#### [Description of the task]
Read the data below. Every line holding the string "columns" must be copied.

#### [Recorded data]
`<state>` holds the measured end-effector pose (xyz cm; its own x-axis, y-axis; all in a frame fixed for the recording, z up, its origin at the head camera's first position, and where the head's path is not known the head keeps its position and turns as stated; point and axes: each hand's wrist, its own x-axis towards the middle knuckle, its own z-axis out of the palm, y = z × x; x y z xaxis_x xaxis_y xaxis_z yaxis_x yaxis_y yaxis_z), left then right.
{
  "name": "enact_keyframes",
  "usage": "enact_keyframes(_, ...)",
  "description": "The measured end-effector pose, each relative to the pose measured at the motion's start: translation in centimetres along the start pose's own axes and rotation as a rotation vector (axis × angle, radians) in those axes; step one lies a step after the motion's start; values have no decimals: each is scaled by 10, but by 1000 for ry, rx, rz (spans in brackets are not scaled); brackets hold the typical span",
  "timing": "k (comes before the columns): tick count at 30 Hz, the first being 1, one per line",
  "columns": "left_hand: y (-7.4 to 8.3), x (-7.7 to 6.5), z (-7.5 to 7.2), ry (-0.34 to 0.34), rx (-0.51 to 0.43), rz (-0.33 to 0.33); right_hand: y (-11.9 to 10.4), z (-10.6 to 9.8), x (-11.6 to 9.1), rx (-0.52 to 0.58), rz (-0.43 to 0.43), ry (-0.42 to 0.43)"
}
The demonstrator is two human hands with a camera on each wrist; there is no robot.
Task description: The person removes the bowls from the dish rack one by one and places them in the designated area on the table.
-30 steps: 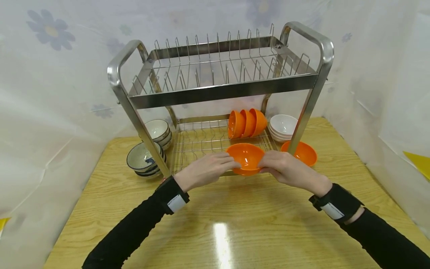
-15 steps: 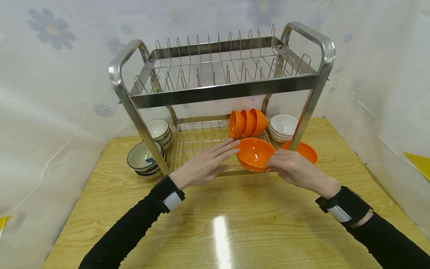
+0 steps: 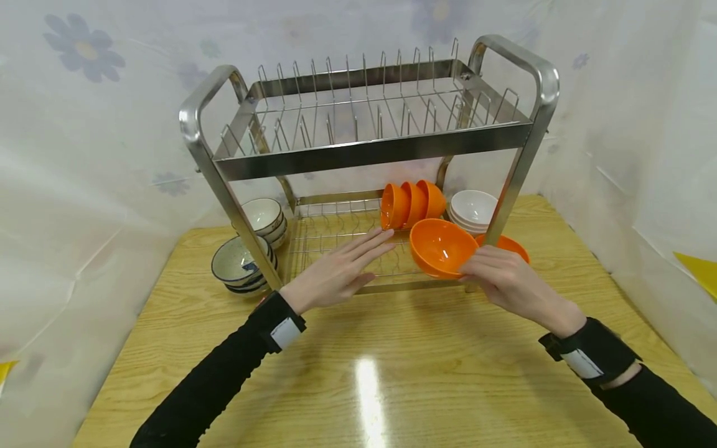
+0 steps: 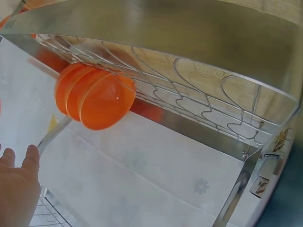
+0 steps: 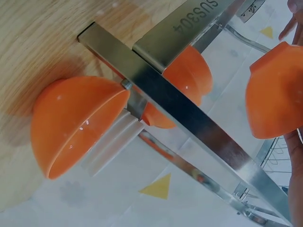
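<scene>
An orange bowl (image 3: pixel 439 246) is held in the air in front of the dish rack's lower tier by my right hand (image 3: pixel 506 283), which pinches its right rim. Its inside faces the head camera. The right wrist view shows the outside of this held bowl (image 5: pixel 279 94) at its right edge. My left hand (image 3: pixel 338 267), fingers extended, hovers before the lower tier to the left of the bowl and holds nothing. Several orange bowls (image 3: pixel 411 204) stand on their sides in a nested row at the back right of that tier, seen also in the left wrist view.
The two-tier steel dish rack (image 3: pixel 372 149) stands on a wooden table (image 3: pixel 313 386). Right of it are another orange bowl (image 5: pixel 75 123) and stacked white bowls (image 3: pixel 473 208). Patterned bowls (image 3: pixel 241 264) and cream bowls (image 3: pixel 262 216) are stacked at the left.
My left hand has let go of the orange bowl's left rim and straightened its fingers. My right hand has carried the bowl right and slightly up.
</scene>
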<state>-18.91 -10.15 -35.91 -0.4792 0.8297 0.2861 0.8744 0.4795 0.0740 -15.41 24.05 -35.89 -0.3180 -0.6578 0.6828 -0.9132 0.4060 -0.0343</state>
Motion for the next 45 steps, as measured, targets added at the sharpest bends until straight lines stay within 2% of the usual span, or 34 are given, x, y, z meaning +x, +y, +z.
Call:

#### [Response to this exercise]
  "timing": "k (comes before the columns): tick count at 30 Hz, the first being 1, one per line",
  "columns": "left_hand: y (-7.4 to 8.3), x (-7.7 to 6.5), z (-7.5 to 7.2), ry (-0.34 to 0.34), rx (-0.51 to 0.43), rz (-0.33 to 0.33); right_hand: y (-11.9 to 10.4), z (-10.6 to 9.8), x (-11.6 to 9.1), rx (-0.52 to 0.58), rz (-0.43 to 0.43), ry (-0.42 to 0.43)"

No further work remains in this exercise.